December 24, 2016:
Unable to buy enough new tanks to replace Cold War era tanks, Russia has decided to upgrade some of the 3,000 T-80U tanks they have in reserve. The generals would prefer to buy more expensive T-90s or T-14s. These new tanks will only be available in small numbers. Russia currently has about 500 T-80Us in service and in 2002 planned to upgrade more than 2,000 of them. Now, faced with reduced defense budget and an untested new design (the T-14) it was decided to upgrade more old T-80Us because as upgraded these appear to be about as capable as the T-90 and a lot cheaper.

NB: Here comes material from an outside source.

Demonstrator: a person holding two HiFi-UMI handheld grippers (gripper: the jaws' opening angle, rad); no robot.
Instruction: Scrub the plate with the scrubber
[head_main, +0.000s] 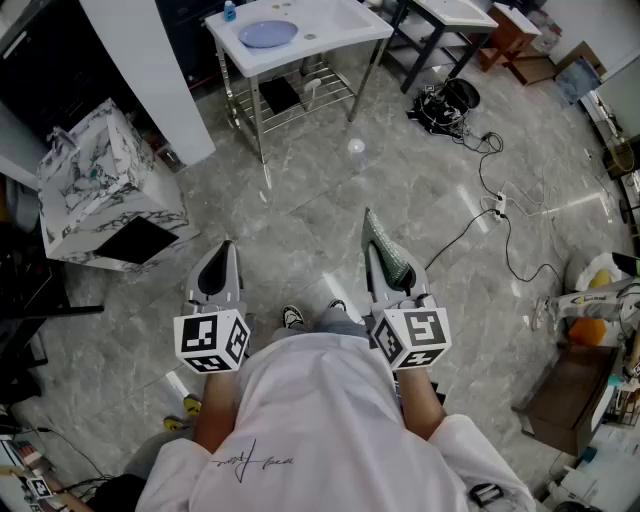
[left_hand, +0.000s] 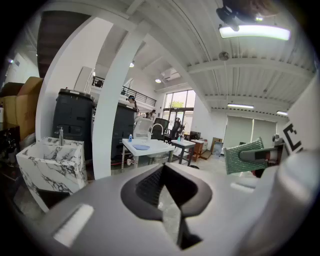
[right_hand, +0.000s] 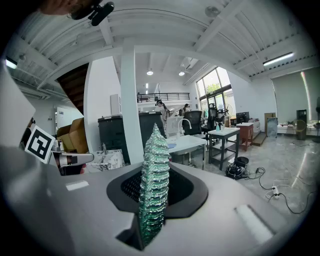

The T-80U is a 46 ton vehicle with a 125mm smoothbore gun (and 45 rounds of ammo) that fires discarding sabot, HE, HEAT and 9M119 laser guided missiles (max range 5,000 meters). Max rate of fire for the main gun is 8 rounds a minute using an autoloader. The tank is the same size as the T-72 and T-90. Armor protection, with the addition of ERA (Explosive Reactive Armor) is about the same as the T-90. The T-80U already has some advanced features, like a reduced heat design, to help hide it from heat seeking sensors. There is also an auxiliary power unit for running the combat systems when the tank is stopped, and modular design that makes maintenance easier. The engine is a 1250 horsepower gas turbine and internal fuel will carry the vehicle 335 kilometers at 40 kilometers an hour cross country. Top road speed is 70 kilometers an hour. The autoloader means only a three man crew is needed. The gunner has a thermal night sight. Like older Russian tanks, the interior is cramped, and anyone over 1.78 meters (70 inches) tall is going be uncomfortable.
Currently, the most modern tank Russia has in service is the T-90, which became available for purchase in the early 1990s. This tank is a highly evolved T-72 that was originally created as a fallback design. The T-80 was supposed to be the successor to the T-72. But like the T-62 and T-64 before it, the T-80 didn't quite work out as planned. So the T-72, with a much improved turret and all manner of gadgets, was trotted out as the T-90. Weighing 47 tons the T-90 is still the same dimensions as the T-72. Same package, better contents. And with well-trained crews it could be deadly.
The stock T-72 is a 41 ton vehicle that is 7.4 meters (23 feet) long, 3.6 meters (11 feet) wide, and 2.45 meters (7.5 feet) high. In contrast, an American M-1 is 62 tons, 10 meters (32 feet) long, 3.7 meters (12 feet) wide, and 2.6 meters (eight feet) high. The extra weight is mostly armor and from the front the M-1 is still very difficult to kill. To survive a T-72 not only needs to accessorize but requires a skilled crew. Most nations using T-72s don't like to invest in crew training. But that's what makes the most difference in combat. Russia and India now train their T-90 crews more intensively because that makes more of a difference than any additional gadgets.
Most of the 20,000 tanks (72 percent of them in storage) in the Russian army are T-72s and T-80s. Both are mainly target practice for Western tanks (M-1, Leopard, Challenger, Leclerc). The T-90 is a bit better. Russia planned to replace most of those T-72s and T-80s with T-90s and a new design, the T-95, by 2025. After that, the new T-95 super-tank would start replacing the T-90. Or something like that. The Russians hoped to have the T-95 in action by 2020. Now, the plan is to have at least a few thousand T-90s in the next decade. That won't come easy, as T-90s cost over $3 million each.
Meanwhile, after the T-95 was cancelled in 2010 the military create another breakthrough design and after several false starts they believe they finally have a winner in their new “universal combat platform” called the Armata system. The first prototypes of this vehicle began testing in 2013 and the Armata platform is currently being used for the T-14 tank prototypes. This vehicle uses the engine and tracks as well as the heavily armored crew capsule of the Armata system. Added to this is an automated 125mm gun (and 32 shells and missiles) in a turret. There is also a RWS (remote weapons station) for a 30mm autocannon and another for a 12.7mm machine-gun. In addition to the weapons the crew of three would operate several sensor systems (thermal, vidcams and AESA radar) and an automatic defense system for protection against missiles and weapons like RPGs (shaped charge rockets used by the infantry). All this would be in a 55 ton vehicle that would require the services of additional maintenance personnel nearby (behind the fighting) who would help fix problems and assist the crew in maintaining all this complex equipment.
As exciting as T-14 looks on paper and the few parades a T-14 prototype appeared in, prudence prevailed. The T-14 is a new design which has not been in action and current estimates put the cost per tank at $4 million. Upgrading a T-80U to something similar (in performance) to the T-90 costs less than a million dollars per tank. In the end it’s what you can afford, and rely on, that gets built. While the T-80 entered service in the late 1970s it turned out to be an effective vehicle to upgrade. No one is building anything like the T-14 so for the money an upgraded T-80 is competitive.